Brit Hume, Analis Politik Utama Fox News, adalah salah satu suara paling serius di jaringan tersebut. Dan pada hari Rabu ia dengan sangat serius menyatakan bahwa Kongres kemungkinan akan lepas dari tangan Partai Republik jika pemilu diadakan hari ini.

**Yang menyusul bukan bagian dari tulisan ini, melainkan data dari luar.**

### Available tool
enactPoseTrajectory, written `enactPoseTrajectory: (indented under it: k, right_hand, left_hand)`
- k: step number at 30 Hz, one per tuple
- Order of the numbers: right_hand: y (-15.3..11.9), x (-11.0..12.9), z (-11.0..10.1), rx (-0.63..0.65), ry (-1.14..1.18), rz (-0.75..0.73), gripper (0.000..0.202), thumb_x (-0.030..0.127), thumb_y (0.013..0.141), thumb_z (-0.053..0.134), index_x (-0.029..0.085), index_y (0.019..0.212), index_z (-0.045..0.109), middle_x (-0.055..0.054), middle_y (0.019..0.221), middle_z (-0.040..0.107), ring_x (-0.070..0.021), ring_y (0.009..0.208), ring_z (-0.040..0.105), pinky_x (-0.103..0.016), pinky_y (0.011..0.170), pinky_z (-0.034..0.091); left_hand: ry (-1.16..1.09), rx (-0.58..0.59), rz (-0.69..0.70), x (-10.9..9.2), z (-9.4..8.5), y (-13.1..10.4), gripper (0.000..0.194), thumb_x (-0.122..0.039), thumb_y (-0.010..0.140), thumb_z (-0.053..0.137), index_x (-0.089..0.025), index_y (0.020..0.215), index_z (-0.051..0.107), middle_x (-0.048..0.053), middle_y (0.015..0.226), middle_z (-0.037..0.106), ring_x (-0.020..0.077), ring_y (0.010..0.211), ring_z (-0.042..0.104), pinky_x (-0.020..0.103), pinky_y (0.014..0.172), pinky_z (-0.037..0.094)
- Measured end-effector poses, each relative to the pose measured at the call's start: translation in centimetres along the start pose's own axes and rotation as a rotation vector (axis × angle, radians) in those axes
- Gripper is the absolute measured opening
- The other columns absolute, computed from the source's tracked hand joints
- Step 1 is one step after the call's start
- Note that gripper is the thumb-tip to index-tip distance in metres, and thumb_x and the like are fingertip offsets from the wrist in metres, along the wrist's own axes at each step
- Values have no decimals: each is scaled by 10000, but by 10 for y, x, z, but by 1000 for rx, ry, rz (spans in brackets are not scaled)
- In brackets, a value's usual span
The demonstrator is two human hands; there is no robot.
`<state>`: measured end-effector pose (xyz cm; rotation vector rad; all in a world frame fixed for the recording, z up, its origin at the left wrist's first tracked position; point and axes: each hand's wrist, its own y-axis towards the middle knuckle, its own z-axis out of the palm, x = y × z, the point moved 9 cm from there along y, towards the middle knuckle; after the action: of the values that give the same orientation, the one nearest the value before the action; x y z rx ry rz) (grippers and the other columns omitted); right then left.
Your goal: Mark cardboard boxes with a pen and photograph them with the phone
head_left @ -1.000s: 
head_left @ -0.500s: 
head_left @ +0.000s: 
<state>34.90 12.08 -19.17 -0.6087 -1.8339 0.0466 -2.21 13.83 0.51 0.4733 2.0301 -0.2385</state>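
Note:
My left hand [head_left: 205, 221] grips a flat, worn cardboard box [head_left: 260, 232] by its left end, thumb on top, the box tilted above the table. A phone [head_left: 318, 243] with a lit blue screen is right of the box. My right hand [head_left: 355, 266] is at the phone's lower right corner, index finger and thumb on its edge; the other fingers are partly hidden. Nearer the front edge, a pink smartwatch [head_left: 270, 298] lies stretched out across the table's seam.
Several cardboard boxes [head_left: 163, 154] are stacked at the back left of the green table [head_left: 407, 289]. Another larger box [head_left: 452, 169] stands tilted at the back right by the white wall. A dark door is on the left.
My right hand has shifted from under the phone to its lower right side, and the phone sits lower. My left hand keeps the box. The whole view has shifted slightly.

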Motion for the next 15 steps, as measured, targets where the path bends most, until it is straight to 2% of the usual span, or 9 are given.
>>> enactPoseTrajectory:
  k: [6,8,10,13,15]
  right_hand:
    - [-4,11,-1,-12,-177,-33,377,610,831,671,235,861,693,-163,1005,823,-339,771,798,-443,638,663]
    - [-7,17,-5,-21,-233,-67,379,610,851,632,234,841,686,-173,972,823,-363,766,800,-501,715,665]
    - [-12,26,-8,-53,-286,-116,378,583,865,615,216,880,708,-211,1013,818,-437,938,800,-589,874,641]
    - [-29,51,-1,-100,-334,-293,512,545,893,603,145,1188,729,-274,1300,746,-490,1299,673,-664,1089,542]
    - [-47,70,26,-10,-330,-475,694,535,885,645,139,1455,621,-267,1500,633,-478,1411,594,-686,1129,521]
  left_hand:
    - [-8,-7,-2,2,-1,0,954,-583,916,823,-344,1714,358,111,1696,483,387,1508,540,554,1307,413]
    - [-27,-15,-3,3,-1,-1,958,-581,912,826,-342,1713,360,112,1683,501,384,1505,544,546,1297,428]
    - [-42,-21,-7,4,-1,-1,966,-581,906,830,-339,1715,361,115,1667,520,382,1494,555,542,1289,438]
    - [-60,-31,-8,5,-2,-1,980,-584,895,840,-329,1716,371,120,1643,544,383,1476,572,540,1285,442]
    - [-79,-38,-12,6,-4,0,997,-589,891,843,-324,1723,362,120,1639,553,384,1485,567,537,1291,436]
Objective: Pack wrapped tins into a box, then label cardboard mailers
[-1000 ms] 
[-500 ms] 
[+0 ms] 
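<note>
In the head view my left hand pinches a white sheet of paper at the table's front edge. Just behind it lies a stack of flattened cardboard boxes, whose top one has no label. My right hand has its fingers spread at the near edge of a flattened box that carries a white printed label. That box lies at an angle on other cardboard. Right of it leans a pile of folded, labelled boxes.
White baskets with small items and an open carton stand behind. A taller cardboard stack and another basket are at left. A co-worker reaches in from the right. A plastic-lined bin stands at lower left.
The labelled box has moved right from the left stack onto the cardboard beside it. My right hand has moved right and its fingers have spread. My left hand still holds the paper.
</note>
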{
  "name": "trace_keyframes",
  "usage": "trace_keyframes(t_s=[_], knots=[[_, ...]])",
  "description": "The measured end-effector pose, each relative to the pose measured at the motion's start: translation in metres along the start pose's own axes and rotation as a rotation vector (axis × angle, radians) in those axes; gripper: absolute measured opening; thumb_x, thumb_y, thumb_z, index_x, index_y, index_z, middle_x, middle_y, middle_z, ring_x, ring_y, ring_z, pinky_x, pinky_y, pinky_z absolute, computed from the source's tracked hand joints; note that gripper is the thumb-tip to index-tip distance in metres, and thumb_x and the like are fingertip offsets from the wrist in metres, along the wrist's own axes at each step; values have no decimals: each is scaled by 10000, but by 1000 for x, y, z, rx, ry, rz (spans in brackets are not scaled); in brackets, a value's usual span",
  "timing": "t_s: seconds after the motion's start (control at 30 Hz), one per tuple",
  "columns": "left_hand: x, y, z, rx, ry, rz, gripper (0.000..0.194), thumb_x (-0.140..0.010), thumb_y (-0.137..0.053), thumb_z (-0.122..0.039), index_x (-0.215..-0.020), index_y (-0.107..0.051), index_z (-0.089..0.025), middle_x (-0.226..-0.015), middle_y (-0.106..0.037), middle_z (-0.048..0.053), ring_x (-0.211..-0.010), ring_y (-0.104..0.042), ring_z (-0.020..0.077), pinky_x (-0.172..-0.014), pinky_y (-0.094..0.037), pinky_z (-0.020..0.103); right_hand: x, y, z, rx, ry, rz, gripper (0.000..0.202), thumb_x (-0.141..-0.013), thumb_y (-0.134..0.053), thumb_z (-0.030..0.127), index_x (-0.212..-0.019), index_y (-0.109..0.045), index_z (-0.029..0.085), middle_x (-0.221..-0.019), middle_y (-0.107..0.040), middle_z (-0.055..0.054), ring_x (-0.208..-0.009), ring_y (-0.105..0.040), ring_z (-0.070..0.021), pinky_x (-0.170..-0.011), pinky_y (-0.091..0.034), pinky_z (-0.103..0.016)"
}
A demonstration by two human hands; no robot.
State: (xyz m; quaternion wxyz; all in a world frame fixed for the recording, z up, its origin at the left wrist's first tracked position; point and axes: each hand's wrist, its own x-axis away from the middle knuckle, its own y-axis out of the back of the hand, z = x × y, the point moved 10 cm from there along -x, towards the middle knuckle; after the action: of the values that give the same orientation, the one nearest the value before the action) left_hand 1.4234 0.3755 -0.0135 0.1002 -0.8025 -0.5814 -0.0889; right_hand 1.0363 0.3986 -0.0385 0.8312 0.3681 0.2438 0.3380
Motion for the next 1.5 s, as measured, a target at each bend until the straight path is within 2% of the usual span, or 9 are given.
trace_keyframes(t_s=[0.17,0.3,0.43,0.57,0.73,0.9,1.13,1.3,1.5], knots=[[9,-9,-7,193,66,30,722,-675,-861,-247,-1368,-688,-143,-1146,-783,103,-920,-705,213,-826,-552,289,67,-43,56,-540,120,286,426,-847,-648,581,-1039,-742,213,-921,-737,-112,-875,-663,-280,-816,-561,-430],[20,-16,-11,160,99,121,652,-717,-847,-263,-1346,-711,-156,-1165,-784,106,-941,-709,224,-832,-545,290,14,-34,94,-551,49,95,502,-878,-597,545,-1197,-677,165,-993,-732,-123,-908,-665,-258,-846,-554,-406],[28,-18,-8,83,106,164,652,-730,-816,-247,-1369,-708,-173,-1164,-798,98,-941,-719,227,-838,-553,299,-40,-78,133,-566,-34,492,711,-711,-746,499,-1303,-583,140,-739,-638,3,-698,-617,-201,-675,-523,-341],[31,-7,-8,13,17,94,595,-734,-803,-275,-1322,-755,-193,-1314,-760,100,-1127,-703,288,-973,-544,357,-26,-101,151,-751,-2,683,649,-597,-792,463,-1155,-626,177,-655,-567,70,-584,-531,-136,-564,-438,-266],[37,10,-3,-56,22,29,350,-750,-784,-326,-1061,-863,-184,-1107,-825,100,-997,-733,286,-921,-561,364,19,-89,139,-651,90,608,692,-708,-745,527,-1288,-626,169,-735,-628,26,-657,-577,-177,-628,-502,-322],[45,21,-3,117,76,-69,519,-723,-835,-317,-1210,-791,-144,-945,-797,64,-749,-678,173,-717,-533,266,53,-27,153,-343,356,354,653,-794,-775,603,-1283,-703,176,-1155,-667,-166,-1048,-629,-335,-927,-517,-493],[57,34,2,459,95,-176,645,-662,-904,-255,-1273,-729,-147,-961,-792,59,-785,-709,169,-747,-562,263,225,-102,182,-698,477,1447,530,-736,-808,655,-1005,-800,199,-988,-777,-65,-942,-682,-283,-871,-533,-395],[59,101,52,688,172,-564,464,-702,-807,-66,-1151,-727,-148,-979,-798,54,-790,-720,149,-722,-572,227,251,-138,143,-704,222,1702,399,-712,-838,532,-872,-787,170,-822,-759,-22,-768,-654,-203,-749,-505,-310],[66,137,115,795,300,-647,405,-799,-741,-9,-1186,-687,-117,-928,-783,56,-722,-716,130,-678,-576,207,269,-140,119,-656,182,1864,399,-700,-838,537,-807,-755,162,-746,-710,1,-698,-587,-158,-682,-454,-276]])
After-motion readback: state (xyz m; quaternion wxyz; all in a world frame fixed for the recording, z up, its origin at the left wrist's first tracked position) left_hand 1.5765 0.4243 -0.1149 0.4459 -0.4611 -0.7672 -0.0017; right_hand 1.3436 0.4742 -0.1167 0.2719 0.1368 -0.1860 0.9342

"Saya pikir masyarakat khawatir tentang ekonomi, dan Partai Republik kemungkinan akan menanggung akibatnya," kata Hume, ketika diminta oleh anchor Fox untuk memberikan perspektif tentang pemilu paruh waktu. "Ada sedikit harapan di kalangan Partai Republik bahwa jika kita mendapatkan hasil yang sukses dari perang di Iran, atau lebih tepatnya di atas Iran, bahwa harga bensin dan harga-harga lainnya akan turun, masyarakat akan merasa lebih optimis tentang ekonomi, bahwa program [Presiden Donald Trump] akan membawa pertumbuhan yang semakin kuat, bahwa beberapa langkah yang telah diambilnya dalam hal pajak dan regulasi akan membuahkan hasil, dan bahwa mereka akan memiliki kesempatan untuk tampil baik dalam pemilu paruh waktu."
Namun Hume sama sekali tidak siap untuk bersikap optimis pada titik ini.
"Saya pikir DPR adalah peluang yang sangat kecil bagi [Partai Republik] karena selisihnya sangat tipis dan preseden historis sangat kuat bahwa partai yang berkuasa kalah dalam pemilu paruh waktu pada masa jabatan pertama presiden baru," kata Hume, sebelum menambahkan: "Saya pikir jika pemilu diadakan hari ini, mengingat kita tengah berada di tengah konflik ini, DPR jelas akan hilang dan ada kemungkinan Senat pun akan ikut hilang."
Memang menyenangkan untuk berharap, tetapi Hume belum siap untuk meletakkan harapannya di sana mengingat besarnya dampak hukuman yang bisa terjadi seandainya Trump gagal mengakhiri konflik Iran buatannya sendiri dan menstabilkan harga energi global serta inflasi yang diakibatkannya.
"Hasil perang, menurut saya, akan menghasilkan perubahan arah, entah lebih baik atau lebih buruk, bagi masing-masing partai. Jika hasilnya baik, saya pikir presiden akan memiliki banyak hal untuk dijadikan andalan, dan partai akan bersatu di balik itu karena mereka telah mendukung perang ini," kata Hume. "Tetapi jika hasilnya tidak meyakinkan masyarakat bahwa itu sepadan, celakalah Partai Republik."
Saat ini, Trump memperparah tekanan Iran di Selat Hormuz dengan memberlakukan blokade AS kedua di jalur pasokan minyak yang kritis tersebut, dan harga bahan bakar pun ikut naik.